Mais pessoas têm sido covardemente assassinadas no Brasil por defenderem a nossa floresta amazônica, a exemplo de Chico Mendes, assassinado em dezembro de 1988 na porta de sua casa, em Xapuri, no Acre, por Darcy Alves da Silva, a mando de seu pai, o fazendeiro Darly Alves da Silva. Em 1987, Chico Mendes havia recebido da ONU condecoração por sua luta em defesa do meio ambiente.

 

A religiosa Dorothy Mae Stand, conhecida como irmã Dorothy, líder que defendia reforma agrária no Brasil, quando se encontrava com 73 anos de idade, foi assassinada em Anapu, sudoeste do Pará, a mando de fazendeiros.

 

Até hoje não foi esclarecido pela Polícia Federal do Amazonas o assassinato do indigenista Maxciel Pereira dos Santos, ocorrido em setembro de 2019, com dois tiros na nuca na avenida da Amizade, principal via pública de Tabatinga – AM.

 

O Estado de Direito Democrático brasileiro precisa resistir a estes tempos sombrios em que campeia o radicalismo, a impunidade e a crescente sensação de abandono da União em defesa do povo que representa, de nossas riquezas nacionais, nelas incluindo os povos indígenas e a floresta amazônica.

 

Se um grande povo não acreditar que a verdade somente pode ser encontrada nele mesmo […], se ele não crer que apenas ele está apto e destinado a se erguer e redimir a todos por meio de sua verdade, ele prontamente se rebaixa à condição de material etnográfico, e não de um grande povo.
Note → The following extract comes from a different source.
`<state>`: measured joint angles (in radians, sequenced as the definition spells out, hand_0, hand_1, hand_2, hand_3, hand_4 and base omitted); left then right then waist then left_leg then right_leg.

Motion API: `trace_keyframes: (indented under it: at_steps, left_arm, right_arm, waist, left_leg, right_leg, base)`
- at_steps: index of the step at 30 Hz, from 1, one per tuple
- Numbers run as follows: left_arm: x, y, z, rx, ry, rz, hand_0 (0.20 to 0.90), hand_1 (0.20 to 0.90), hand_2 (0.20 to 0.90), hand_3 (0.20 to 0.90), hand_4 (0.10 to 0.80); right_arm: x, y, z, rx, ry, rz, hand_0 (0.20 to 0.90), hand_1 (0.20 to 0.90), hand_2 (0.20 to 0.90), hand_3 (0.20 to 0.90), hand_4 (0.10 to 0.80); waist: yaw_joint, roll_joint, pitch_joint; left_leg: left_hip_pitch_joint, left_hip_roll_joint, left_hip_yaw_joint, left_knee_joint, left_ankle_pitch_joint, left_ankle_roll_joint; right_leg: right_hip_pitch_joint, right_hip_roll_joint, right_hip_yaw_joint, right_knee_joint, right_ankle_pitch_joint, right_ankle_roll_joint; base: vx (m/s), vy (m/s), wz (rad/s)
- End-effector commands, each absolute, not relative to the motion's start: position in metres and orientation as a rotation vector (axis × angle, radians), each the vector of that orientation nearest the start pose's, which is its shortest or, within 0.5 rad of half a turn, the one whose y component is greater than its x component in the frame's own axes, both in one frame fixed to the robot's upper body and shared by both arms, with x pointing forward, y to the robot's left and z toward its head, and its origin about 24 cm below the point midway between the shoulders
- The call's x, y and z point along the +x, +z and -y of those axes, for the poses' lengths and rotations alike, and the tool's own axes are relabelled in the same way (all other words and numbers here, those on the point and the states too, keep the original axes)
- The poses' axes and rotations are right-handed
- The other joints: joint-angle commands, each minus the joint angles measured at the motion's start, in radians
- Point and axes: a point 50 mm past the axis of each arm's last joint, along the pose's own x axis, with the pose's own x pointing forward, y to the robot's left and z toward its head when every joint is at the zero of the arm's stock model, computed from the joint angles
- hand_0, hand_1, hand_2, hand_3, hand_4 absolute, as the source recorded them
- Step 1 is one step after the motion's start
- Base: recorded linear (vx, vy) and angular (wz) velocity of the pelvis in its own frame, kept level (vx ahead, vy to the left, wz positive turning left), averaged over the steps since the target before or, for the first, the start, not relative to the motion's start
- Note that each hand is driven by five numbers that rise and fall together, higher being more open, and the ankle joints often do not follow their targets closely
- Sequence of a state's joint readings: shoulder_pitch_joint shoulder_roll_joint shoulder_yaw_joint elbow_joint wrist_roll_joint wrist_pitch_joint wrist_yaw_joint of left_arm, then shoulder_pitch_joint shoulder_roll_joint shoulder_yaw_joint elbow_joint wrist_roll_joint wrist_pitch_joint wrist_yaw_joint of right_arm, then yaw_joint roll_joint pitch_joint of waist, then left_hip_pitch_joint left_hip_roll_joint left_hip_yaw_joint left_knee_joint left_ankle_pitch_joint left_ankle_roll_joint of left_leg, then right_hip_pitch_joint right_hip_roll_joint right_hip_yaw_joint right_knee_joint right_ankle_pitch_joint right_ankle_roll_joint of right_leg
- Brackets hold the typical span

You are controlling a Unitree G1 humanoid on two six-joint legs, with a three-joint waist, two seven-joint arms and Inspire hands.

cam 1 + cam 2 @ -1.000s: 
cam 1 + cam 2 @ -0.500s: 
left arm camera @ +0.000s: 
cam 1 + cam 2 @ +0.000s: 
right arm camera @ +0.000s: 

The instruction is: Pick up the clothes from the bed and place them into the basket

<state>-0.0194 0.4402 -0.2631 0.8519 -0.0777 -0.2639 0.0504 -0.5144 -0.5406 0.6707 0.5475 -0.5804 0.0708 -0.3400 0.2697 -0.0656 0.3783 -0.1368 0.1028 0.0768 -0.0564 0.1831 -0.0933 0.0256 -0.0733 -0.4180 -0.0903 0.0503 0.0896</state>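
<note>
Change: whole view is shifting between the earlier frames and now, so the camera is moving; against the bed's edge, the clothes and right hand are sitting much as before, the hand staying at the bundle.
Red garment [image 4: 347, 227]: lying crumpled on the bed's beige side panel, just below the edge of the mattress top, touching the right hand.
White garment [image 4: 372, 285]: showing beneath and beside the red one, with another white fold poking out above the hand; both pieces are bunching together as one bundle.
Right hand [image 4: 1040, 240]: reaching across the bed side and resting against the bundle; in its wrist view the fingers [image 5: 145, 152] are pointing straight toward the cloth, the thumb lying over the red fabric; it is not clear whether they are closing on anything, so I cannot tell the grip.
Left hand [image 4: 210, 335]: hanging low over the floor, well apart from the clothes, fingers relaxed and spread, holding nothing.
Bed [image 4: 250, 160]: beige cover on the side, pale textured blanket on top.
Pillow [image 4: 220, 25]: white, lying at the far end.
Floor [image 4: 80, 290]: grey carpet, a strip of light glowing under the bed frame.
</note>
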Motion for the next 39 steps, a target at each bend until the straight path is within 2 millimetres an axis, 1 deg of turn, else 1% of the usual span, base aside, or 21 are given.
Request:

Um povo realmente grande jamais poderá aceitar uma parte secundária na história da humanidade, nem mesmo entre os primeiros, mas fará questão da primaria Uma nação que perde essa crença deixa de ser uma nação. (Dostoievski 1871)

 

O Brasil precisa se reencontrar, com urgência, antes de ver destituído, em definitivo, de suas riquezas, de suas conquistas, de seus valores, de sua identidade, de sua cultura!